Colombia is studying the feasibility of a new oil pipeline crossing the Andes mountains from the oil-rich Llanos Basin to the Pacific coast to help tap Asian markets, the country’s energy minister said on Thursday.
Latin America’s No. 4 oil producer is enjoying a boom in investment into its mining and oil sectors, which has pushed up output of crude oil and coal to historic highs while the country struggles to boost infrastructure.
Energy Minister Carlos Rodado said that a pipeline to the Pacific coast might run from the Llanos Basin through Andes mountains to either the port of Tumaco in Narino province or Buenaventura in Valle del Cauca department.
“We’re talking about periods of 4 or 5 years that a pipeline of this nature could become a reality,” Rodado told reporters at an investment conference.

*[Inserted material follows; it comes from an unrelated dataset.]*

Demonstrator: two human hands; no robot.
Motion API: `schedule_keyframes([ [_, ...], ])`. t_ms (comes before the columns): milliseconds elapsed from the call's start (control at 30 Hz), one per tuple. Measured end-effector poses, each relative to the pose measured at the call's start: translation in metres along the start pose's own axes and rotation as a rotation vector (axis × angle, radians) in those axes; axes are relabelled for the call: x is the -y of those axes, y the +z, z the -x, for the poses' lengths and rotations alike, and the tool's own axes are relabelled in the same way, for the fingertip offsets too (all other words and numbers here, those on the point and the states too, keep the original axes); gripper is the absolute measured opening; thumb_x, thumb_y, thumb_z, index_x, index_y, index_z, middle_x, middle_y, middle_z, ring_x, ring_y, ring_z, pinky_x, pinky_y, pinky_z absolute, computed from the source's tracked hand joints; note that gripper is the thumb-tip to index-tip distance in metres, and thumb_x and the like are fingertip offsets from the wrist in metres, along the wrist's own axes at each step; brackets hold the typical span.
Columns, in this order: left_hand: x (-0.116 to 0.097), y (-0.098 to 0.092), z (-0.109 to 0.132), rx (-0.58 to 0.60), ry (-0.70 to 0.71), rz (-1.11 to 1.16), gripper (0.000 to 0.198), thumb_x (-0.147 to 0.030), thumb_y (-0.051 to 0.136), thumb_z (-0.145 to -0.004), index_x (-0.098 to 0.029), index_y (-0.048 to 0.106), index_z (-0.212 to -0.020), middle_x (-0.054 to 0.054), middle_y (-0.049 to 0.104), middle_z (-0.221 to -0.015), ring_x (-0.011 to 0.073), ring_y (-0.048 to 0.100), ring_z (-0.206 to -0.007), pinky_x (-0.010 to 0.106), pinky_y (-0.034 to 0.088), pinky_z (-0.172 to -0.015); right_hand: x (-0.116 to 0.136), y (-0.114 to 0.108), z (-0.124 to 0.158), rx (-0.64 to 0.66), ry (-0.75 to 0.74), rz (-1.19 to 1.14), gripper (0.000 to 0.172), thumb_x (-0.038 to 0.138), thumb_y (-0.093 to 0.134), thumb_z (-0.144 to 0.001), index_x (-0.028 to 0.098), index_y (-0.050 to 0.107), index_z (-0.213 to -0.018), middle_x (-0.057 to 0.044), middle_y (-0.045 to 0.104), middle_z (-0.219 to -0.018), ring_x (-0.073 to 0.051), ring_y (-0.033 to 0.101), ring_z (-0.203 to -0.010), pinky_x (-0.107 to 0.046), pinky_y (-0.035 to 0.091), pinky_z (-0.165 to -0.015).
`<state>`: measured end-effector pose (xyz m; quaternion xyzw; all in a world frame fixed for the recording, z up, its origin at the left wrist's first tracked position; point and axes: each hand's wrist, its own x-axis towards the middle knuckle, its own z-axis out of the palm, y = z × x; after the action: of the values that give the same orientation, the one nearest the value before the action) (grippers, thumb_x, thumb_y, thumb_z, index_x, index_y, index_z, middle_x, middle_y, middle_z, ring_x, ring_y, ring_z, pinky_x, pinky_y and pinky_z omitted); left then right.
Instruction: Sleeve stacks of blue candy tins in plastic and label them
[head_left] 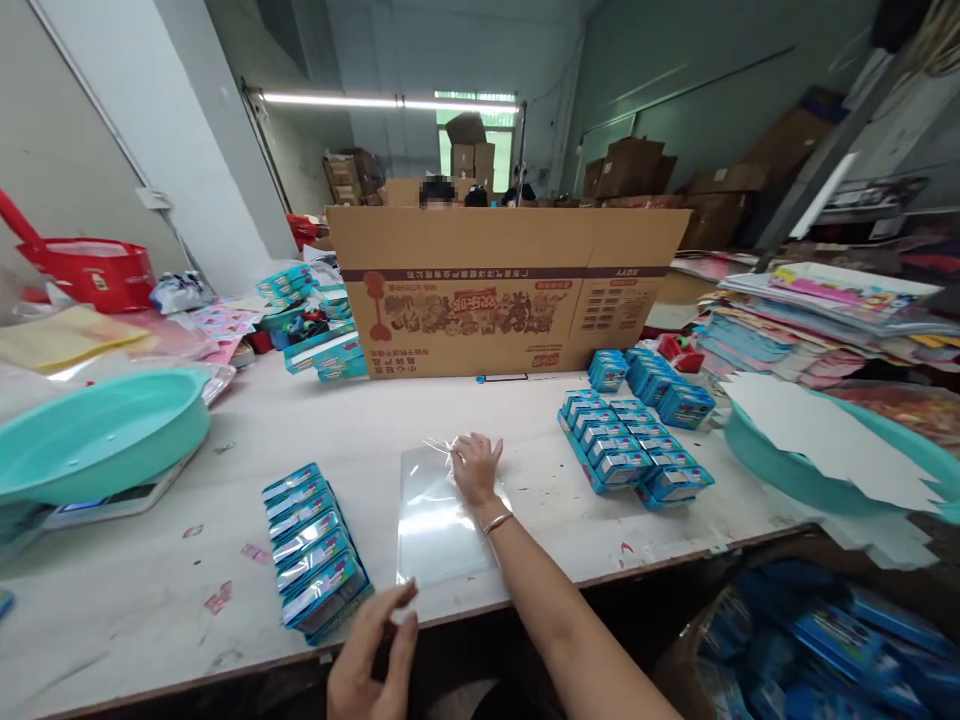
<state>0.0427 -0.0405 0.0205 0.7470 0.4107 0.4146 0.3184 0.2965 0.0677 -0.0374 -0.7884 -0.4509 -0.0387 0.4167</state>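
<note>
A flat stack of clear plastic bags (435, 535) lies on the white table in front of me, shiny with reflected light. My right hand (476, 468), with a bangle at the wrist, is at the top edge of the stack. Its fingers pinch the film of a bag, which is creased and raised there. My left hand (375, 650) hovers by the table's front edge, thumb and fingers apart, holding nothing. Just left of the stack stands a row of small blue boxes (315, 550), packed side by side.
More blue boxes (634, 440) stand in groups at the right. A large cardboard carton (510, 300) walls off the back. Turquoise basins (105, 430) flank the table, the left one on a scale. Lower right, a container holds many blue packs (832, 640). People's heads show behind the carton.
</note>
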Motion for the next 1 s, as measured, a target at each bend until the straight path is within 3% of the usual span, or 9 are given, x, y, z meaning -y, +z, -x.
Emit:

“This is only in the conceptual stage, but it’s a way of looking toward the Pacific, which is precisely the region of the world that is seeing the biggest growth for commodities.”

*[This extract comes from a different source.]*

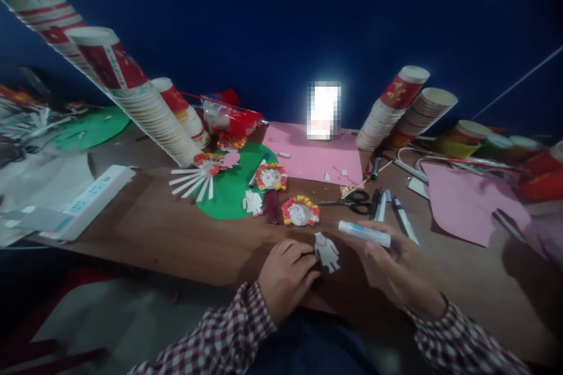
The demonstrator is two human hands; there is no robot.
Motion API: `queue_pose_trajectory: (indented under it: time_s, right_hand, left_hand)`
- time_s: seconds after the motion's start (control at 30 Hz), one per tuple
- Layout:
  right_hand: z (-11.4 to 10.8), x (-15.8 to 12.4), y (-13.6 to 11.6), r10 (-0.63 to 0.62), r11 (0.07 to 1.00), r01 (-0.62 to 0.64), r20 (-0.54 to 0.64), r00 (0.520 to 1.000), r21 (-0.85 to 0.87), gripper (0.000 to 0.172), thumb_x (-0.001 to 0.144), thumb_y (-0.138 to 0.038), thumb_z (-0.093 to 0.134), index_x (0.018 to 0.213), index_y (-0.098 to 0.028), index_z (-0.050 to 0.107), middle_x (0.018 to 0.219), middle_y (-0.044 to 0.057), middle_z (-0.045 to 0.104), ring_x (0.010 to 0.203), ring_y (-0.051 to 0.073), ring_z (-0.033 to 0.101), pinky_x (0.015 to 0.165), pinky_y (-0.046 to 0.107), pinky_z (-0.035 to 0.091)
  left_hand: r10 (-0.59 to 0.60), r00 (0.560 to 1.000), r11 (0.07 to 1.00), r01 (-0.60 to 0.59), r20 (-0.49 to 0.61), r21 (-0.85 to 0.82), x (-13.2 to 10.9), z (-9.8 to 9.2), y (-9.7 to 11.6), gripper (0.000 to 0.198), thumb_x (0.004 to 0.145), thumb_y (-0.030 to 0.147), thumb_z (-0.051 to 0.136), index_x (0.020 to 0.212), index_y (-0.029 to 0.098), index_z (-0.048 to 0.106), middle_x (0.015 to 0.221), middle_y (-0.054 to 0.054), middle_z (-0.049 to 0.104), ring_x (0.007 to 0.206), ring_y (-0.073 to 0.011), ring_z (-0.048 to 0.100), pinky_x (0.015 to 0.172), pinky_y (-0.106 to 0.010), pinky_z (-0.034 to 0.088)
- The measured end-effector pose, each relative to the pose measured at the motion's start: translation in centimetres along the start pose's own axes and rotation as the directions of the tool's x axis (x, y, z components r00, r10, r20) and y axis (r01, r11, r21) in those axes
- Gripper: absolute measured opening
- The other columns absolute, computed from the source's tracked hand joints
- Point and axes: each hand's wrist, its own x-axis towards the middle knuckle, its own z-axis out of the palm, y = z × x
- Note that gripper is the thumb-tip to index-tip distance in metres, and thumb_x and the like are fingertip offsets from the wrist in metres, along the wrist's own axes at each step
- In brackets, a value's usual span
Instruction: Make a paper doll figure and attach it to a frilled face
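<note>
My right hand is closed around a white marker with pale blue print, held above the table with its tip end to the left. Below and left of it, a small white paper figure cutout lies on the wood. My left hand rests beside that cutout, fingers bent and a little apart, fingertips at its left edge. Just beyond are two round paper faces with red-yellow frilled rims, the nearer face and the farther face. A dark maroon cutout and another white cutout lie near them.
Black scissors and several markers lie to the right. Green paper and pink paper cover the table behind. Tall leaning paper-cup stacks stand left, more cup stacks right. A power strip sits at left.
</note>
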Motion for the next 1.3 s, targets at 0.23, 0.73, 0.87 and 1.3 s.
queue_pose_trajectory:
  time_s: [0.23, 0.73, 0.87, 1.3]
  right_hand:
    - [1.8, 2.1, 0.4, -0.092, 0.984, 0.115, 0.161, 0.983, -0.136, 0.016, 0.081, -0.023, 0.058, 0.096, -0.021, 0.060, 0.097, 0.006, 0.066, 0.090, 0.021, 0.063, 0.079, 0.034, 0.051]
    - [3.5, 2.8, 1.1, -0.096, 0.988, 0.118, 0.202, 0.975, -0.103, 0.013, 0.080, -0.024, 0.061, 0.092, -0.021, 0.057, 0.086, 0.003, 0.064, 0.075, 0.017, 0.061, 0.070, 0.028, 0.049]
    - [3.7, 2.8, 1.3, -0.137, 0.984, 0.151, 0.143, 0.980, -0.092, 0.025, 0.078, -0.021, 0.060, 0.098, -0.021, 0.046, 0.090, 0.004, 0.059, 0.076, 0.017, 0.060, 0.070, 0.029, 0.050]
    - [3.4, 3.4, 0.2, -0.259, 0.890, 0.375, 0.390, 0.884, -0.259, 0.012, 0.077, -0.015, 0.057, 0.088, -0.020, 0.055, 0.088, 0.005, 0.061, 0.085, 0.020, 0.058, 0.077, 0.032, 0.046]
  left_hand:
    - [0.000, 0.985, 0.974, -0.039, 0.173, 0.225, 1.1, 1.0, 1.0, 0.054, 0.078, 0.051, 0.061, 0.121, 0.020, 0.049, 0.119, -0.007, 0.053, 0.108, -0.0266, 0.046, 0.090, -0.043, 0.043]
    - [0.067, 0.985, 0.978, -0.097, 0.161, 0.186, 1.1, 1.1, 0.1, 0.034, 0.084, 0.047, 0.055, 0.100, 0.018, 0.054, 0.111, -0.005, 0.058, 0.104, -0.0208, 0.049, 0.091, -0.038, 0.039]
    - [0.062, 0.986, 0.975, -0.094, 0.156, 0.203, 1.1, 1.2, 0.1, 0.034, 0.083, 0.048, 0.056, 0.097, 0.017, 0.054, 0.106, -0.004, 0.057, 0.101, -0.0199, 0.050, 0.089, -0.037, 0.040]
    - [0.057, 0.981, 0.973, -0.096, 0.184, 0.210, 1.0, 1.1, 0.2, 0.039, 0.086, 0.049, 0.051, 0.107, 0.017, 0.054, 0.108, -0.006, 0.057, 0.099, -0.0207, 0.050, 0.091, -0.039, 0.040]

Colombia is in the process of upgrading existing oil and gas lines and building a new one as production hits historic levels and output is expected to continue climbing, topping 1.5 million barrels of oil per day (bpd) in coming years.
An oil pipeline project such as the one mentioned by Rodado would likely face major obstacles such as environmental and security concerns.
The Andean country produces over 900,000 bpd, a record for Colombia as better security and fiscal terms have boosted investment into the energy and mining sectors. Much of the production is heavy crude oil from the Llanos Basin.
Colombia’s under-developed Pacific coast is seen as key if the country wants to deepen exports to Asia — Ecopetrol, the nation’s largest oil producer, already ships around a third of its oil exports to the Far East.
Colombian coal exporters sometimes send shipments of thermal coal to the Asian giant, China, and metallurgical coal to India, but high shipping costs still hinder trade.
Rodado said that it was too early to give estimates on the cost of such a project but that similar schemes have cost more than $1 billion, and that pre-feasibility, feasibility and design studies still needed to be carried out.
“China (and) India are demanding huge amounts of oil, and that’s why Colombia is also interested in having an outlet for the Pacific,” Rodado said.